**WHAT YOU ARE ASKED TO DO:** Look through the data below and work out how many lines hold "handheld"; state only the number.

--- DATA EXTRACT ---

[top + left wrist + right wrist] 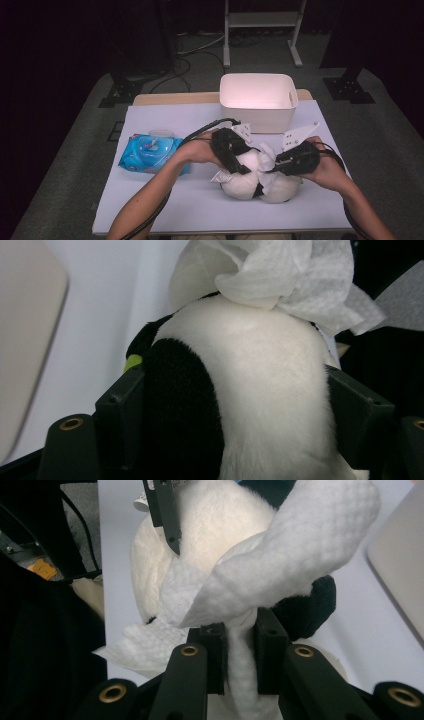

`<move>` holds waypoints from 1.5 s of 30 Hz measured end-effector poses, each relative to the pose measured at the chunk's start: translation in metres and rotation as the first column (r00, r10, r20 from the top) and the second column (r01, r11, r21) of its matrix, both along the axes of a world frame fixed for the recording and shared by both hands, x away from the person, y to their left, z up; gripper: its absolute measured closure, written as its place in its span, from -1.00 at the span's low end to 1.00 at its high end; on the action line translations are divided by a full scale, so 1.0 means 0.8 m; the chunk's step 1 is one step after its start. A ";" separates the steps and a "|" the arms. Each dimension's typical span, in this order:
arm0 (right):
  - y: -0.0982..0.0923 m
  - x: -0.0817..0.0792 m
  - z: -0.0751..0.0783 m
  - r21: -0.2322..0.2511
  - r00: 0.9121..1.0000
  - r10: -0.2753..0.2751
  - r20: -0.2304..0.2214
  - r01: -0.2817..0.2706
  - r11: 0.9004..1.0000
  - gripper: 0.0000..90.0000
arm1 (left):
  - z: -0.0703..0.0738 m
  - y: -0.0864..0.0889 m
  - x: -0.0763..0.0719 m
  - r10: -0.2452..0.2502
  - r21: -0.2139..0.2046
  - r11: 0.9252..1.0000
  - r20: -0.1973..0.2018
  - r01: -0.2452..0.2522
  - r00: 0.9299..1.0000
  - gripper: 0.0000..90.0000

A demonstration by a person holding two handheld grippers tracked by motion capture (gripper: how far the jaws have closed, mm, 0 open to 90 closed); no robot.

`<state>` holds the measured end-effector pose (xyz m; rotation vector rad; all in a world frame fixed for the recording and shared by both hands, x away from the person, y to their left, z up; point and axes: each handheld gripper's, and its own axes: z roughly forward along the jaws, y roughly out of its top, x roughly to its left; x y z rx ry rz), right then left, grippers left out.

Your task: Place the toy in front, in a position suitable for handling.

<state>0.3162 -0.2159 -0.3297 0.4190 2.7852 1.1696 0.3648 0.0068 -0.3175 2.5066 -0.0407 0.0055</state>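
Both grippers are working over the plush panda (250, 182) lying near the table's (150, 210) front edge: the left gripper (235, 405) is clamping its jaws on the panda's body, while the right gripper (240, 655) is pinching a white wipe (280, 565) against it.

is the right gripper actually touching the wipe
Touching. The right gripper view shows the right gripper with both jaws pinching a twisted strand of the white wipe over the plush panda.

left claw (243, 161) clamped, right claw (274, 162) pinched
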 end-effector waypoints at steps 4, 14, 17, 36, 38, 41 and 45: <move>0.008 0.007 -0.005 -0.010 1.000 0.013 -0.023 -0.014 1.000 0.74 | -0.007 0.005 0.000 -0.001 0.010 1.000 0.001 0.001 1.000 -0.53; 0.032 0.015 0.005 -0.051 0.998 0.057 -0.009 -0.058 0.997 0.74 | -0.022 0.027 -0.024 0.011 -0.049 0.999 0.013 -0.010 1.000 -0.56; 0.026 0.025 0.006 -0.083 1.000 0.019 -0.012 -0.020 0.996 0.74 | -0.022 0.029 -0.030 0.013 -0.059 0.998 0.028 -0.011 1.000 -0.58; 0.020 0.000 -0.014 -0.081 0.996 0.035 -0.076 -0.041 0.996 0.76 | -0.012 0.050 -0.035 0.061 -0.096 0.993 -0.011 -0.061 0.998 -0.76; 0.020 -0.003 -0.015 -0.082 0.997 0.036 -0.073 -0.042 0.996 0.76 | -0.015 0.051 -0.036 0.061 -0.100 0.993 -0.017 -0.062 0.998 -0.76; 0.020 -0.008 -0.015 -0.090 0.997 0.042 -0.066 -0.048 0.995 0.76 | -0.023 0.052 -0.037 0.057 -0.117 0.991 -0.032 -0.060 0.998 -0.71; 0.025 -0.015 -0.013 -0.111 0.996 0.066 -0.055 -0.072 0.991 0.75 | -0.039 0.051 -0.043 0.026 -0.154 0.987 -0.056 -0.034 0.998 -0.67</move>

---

**WORKED SOLUTION:** 2